[Data — start]

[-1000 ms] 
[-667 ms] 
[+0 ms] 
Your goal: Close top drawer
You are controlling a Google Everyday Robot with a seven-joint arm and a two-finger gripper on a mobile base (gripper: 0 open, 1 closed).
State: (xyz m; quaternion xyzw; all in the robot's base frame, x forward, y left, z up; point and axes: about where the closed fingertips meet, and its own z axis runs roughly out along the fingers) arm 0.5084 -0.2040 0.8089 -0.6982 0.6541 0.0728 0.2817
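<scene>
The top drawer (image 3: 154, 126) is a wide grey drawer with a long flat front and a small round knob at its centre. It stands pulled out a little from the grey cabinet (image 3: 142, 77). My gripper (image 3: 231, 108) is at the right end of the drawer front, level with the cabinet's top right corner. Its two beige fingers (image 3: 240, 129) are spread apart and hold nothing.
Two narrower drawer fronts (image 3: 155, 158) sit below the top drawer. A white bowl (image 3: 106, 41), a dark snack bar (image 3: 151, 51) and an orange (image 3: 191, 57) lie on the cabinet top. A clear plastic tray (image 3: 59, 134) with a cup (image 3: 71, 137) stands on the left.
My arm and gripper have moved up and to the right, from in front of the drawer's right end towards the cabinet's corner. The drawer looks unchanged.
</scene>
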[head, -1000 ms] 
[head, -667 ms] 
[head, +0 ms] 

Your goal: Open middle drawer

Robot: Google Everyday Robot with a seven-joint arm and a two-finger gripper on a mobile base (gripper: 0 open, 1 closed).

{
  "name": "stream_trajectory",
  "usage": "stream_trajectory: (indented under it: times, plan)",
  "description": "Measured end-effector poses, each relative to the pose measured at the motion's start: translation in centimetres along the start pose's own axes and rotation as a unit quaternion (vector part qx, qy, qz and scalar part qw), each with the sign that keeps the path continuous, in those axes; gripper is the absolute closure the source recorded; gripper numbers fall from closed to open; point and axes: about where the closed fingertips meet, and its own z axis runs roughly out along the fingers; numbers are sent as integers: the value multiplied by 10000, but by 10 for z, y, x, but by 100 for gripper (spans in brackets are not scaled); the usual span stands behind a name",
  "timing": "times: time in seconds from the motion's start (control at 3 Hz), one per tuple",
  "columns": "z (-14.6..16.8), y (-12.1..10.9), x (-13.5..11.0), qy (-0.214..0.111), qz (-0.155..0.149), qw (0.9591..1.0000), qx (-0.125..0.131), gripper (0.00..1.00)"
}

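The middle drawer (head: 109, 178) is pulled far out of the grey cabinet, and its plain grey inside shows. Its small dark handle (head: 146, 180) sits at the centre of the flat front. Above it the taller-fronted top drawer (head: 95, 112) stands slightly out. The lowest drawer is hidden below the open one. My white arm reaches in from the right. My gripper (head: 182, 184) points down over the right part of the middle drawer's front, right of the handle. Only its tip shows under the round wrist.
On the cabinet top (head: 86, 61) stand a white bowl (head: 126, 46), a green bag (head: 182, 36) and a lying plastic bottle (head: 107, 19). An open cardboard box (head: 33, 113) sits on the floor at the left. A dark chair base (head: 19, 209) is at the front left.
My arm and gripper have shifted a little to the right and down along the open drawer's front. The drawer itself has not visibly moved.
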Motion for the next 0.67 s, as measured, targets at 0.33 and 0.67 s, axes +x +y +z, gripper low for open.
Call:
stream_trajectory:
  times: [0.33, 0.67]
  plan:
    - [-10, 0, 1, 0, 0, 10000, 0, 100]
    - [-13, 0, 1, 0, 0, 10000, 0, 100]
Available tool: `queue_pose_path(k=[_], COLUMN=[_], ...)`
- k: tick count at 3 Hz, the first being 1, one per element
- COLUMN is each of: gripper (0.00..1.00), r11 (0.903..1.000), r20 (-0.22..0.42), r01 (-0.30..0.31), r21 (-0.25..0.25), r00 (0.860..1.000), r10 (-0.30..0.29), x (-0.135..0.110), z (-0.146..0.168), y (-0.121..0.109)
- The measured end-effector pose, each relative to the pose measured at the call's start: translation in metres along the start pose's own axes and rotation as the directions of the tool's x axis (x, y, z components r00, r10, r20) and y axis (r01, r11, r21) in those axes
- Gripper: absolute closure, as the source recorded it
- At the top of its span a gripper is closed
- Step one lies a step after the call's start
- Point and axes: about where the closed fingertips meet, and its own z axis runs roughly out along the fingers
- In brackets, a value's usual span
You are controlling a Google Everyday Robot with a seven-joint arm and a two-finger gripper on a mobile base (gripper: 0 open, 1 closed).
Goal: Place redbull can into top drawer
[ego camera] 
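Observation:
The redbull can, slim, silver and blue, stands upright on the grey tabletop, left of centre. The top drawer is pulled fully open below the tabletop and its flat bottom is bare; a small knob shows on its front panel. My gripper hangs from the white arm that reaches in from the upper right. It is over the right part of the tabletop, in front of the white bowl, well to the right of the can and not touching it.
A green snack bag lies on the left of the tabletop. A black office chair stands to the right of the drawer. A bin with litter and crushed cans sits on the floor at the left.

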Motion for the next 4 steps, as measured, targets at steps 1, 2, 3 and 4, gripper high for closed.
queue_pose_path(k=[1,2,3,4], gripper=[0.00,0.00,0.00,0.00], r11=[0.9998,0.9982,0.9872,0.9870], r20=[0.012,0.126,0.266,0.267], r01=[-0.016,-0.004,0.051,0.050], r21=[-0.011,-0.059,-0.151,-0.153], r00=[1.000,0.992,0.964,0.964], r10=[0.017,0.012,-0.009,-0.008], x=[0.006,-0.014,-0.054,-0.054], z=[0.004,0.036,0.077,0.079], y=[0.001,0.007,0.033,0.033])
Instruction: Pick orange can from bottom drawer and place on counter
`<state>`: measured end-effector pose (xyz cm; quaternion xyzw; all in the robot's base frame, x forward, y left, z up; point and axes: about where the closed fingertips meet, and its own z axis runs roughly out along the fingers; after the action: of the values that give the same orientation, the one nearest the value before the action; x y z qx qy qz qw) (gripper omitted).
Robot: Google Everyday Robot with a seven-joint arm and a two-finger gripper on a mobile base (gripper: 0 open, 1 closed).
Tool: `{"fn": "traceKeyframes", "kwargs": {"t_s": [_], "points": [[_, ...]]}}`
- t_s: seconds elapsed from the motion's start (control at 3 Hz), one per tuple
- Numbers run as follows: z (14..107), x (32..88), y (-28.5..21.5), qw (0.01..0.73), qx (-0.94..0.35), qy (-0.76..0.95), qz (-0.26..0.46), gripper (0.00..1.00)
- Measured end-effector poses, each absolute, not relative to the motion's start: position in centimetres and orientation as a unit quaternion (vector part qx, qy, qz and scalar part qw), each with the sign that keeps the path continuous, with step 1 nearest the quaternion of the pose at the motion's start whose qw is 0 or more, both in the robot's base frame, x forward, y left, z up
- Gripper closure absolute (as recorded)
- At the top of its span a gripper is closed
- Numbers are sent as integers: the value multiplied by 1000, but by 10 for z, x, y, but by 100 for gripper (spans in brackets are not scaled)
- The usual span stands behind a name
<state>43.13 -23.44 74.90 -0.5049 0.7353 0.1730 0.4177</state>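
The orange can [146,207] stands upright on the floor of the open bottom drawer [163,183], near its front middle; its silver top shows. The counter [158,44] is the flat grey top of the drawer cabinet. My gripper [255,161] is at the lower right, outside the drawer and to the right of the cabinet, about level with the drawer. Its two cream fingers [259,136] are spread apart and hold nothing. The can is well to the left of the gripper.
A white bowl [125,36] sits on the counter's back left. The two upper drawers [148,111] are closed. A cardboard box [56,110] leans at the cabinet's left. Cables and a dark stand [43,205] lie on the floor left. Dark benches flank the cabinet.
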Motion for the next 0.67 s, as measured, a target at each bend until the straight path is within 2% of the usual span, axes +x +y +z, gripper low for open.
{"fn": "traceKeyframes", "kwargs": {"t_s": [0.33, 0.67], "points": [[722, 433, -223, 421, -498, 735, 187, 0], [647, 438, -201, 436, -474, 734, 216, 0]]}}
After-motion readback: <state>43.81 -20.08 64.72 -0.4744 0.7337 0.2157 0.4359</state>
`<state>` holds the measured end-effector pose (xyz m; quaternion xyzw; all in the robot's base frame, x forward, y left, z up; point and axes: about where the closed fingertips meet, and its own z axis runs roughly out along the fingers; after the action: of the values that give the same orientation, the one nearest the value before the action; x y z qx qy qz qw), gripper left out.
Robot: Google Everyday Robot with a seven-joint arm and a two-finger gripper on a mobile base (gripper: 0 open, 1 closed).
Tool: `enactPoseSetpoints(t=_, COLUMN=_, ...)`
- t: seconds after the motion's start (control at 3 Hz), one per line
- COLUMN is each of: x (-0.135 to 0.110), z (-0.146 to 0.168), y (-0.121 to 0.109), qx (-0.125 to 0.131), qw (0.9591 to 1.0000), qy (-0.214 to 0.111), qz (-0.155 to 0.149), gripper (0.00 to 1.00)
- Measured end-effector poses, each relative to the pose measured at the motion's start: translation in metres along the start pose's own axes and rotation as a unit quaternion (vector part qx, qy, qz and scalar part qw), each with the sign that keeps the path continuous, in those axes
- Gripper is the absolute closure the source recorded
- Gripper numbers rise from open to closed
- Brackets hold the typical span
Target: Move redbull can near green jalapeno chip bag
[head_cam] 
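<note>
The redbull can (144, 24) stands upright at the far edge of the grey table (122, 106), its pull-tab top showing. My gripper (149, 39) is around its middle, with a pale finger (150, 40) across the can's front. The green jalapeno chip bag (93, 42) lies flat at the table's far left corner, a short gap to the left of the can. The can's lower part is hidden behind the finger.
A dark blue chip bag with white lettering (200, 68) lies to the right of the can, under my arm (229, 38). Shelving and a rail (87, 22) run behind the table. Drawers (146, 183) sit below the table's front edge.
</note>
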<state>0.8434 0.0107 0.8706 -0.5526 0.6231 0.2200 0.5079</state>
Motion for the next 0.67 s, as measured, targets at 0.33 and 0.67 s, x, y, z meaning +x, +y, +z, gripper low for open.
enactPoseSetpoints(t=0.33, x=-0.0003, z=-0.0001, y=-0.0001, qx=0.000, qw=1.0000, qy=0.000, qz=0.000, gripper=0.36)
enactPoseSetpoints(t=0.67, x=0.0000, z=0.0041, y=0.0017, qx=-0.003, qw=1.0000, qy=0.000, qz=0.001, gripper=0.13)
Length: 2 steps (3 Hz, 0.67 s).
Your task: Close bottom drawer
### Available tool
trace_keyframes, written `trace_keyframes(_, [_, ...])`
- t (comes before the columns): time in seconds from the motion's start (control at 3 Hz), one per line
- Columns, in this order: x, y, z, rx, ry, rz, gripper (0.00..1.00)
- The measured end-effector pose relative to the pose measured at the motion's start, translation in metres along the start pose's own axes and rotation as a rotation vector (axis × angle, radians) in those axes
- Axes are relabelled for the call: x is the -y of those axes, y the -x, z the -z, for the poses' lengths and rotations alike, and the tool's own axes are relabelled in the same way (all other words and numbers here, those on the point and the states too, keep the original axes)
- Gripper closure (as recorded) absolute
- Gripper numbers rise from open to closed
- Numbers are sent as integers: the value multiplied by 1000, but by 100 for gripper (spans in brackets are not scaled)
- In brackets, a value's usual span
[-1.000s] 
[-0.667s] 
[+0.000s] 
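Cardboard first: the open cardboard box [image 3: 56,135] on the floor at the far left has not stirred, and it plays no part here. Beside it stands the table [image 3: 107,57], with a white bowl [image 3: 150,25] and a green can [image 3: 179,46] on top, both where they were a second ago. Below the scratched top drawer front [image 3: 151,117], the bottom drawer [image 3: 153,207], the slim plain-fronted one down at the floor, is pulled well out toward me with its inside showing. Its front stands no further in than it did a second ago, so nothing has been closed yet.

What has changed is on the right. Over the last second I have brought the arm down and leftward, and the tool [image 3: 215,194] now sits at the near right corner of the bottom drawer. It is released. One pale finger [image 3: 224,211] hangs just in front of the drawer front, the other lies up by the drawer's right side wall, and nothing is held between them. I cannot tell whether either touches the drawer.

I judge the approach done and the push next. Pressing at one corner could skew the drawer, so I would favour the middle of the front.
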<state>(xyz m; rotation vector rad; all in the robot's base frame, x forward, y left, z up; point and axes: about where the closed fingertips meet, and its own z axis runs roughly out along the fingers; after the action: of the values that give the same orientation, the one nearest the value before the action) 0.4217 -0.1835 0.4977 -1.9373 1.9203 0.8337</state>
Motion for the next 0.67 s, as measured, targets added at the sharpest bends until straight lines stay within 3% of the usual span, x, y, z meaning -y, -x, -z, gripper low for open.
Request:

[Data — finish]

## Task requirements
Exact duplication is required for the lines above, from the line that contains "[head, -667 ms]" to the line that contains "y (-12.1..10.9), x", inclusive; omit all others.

## Result of the task
[head, -667 ms] 
[head, +0 ms] 

Your goal: Open middle drawer

Robot: Google Everyday Robot with a seven-joint arm and a two-finger gripper on a mobile base (gripper: 0 open, 1 closed).

{
  "name": "stream_trajectory",
  "usage": "stream_trajectory: (indented under it: times, plan)",
  "description": "Measured end-effector poses, each relative to the pose measured at the motion's start: translation in centimetres along the start pose's own axes and rotation as a unit quaternion (vector part qx, qy, qz and scalar part qw), each with the sign that keeps the path continuous, in those axes; gripper is the absolute closure the source recorded; gripper numbers fall from closed to open; point and axes: about where the closed fingertips meet, and its own z axis runs roughly out along the fingers; numbers are sent as integers: the value multiplied by 10000, but by 10 for z, y, x, but by 100 for gripper (spans in brackets are not scaled); the usual span stands behind a name",
  "timing": "times: time in seconds from the motion's start (control at 3 Hz), one per tuple",
  "columns": "z (-14.6..16.8), y (-12.1..10.9), x (-13.5..11.0), qy (-0.214..0.111), qz (-0.155..0.149), qw (0.9591..1.0000), qx (-0.125..0.131), gripper (0.00..1.00)"

No more is needed to finish this exercise.